EXERCISE DIRECTIONS: Check every line of the data for the word "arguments", and copy those that have it.

INPUT MATERIAL:
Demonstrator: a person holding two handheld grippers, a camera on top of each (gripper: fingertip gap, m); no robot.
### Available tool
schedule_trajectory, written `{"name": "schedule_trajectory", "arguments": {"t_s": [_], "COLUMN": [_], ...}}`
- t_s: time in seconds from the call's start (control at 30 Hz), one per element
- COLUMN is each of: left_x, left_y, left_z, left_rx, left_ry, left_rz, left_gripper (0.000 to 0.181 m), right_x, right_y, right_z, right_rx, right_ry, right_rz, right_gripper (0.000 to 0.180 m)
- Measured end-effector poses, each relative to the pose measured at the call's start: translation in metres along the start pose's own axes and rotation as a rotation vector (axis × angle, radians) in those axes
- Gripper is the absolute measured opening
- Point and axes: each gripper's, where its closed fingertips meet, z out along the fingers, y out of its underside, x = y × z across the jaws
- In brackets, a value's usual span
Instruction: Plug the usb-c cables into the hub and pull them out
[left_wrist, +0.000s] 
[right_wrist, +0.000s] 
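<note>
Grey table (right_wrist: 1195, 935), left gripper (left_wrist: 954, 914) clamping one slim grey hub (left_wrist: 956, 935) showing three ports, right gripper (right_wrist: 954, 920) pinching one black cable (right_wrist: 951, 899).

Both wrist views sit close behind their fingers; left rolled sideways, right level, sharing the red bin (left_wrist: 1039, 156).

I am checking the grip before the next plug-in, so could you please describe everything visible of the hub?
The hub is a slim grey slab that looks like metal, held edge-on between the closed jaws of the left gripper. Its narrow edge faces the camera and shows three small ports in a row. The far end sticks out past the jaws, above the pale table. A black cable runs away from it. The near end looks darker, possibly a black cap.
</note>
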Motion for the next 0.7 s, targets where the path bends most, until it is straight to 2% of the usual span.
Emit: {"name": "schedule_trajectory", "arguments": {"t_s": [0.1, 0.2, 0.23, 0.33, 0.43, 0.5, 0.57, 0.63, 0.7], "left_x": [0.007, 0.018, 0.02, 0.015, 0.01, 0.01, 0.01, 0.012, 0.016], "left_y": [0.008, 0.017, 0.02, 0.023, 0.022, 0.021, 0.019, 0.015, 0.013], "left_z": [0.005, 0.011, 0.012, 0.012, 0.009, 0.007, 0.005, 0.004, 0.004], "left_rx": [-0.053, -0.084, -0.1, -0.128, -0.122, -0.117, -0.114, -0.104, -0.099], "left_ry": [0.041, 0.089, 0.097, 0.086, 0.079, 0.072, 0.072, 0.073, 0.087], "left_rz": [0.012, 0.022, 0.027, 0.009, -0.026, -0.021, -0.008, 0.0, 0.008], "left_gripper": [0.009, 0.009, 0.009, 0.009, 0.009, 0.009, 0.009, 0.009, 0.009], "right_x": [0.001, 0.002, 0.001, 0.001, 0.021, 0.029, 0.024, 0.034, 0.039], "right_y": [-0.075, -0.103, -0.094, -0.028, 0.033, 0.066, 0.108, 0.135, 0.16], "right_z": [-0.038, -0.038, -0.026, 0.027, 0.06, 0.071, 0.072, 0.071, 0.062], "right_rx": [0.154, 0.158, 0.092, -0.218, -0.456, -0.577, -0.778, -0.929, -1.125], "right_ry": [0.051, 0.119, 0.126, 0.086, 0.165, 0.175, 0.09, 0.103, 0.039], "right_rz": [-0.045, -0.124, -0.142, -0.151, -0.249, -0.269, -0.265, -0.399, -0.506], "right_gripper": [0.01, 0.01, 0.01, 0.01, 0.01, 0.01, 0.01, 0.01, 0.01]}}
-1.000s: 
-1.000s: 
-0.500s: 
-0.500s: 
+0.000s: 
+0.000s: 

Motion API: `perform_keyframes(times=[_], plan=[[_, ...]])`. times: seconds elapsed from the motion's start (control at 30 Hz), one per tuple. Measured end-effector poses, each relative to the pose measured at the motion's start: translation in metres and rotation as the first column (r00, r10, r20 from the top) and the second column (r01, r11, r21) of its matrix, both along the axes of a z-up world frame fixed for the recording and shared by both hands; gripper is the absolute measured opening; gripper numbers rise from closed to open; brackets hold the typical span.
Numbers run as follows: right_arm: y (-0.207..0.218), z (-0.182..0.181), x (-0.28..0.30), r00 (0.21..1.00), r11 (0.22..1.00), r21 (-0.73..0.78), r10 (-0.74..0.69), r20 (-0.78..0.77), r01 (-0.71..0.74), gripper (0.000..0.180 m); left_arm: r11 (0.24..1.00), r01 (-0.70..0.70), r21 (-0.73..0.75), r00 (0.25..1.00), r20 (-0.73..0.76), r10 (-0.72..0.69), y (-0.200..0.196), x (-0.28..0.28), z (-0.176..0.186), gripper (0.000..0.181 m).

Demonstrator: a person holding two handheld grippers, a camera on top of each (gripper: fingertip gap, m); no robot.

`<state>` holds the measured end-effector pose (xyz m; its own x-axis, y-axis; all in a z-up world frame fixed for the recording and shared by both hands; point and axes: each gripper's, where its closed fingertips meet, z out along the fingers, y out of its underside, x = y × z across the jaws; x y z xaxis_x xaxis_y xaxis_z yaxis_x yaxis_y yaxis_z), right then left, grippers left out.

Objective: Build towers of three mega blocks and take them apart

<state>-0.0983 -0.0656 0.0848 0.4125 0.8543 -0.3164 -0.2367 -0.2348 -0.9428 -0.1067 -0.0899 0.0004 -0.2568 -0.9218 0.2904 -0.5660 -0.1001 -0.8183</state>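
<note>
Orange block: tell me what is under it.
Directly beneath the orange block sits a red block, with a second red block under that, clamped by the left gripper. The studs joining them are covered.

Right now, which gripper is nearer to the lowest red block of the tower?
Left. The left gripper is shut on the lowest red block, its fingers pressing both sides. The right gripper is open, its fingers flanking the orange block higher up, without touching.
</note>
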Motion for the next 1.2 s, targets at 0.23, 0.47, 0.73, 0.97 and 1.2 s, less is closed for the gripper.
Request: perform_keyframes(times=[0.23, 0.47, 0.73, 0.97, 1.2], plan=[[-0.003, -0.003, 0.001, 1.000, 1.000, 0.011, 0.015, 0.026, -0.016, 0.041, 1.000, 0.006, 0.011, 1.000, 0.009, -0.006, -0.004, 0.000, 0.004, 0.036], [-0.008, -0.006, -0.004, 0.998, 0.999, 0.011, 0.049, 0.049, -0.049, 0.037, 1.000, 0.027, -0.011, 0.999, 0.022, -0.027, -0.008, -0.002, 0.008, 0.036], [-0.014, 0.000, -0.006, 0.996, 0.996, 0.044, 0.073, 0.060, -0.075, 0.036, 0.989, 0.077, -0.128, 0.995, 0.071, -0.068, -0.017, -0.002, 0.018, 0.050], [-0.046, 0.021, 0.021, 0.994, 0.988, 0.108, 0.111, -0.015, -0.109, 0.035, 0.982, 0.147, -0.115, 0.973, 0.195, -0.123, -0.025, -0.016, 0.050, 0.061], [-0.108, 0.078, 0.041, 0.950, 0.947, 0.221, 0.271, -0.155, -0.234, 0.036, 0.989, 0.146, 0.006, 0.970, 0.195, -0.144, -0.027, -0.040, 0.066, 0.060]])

ANSWER SECTION:
schedule_trajectory, written `{"name": "schedule_trajectory", "arguments": {"t_s": [_], "COLUMN": [_], ...}}`
Emit: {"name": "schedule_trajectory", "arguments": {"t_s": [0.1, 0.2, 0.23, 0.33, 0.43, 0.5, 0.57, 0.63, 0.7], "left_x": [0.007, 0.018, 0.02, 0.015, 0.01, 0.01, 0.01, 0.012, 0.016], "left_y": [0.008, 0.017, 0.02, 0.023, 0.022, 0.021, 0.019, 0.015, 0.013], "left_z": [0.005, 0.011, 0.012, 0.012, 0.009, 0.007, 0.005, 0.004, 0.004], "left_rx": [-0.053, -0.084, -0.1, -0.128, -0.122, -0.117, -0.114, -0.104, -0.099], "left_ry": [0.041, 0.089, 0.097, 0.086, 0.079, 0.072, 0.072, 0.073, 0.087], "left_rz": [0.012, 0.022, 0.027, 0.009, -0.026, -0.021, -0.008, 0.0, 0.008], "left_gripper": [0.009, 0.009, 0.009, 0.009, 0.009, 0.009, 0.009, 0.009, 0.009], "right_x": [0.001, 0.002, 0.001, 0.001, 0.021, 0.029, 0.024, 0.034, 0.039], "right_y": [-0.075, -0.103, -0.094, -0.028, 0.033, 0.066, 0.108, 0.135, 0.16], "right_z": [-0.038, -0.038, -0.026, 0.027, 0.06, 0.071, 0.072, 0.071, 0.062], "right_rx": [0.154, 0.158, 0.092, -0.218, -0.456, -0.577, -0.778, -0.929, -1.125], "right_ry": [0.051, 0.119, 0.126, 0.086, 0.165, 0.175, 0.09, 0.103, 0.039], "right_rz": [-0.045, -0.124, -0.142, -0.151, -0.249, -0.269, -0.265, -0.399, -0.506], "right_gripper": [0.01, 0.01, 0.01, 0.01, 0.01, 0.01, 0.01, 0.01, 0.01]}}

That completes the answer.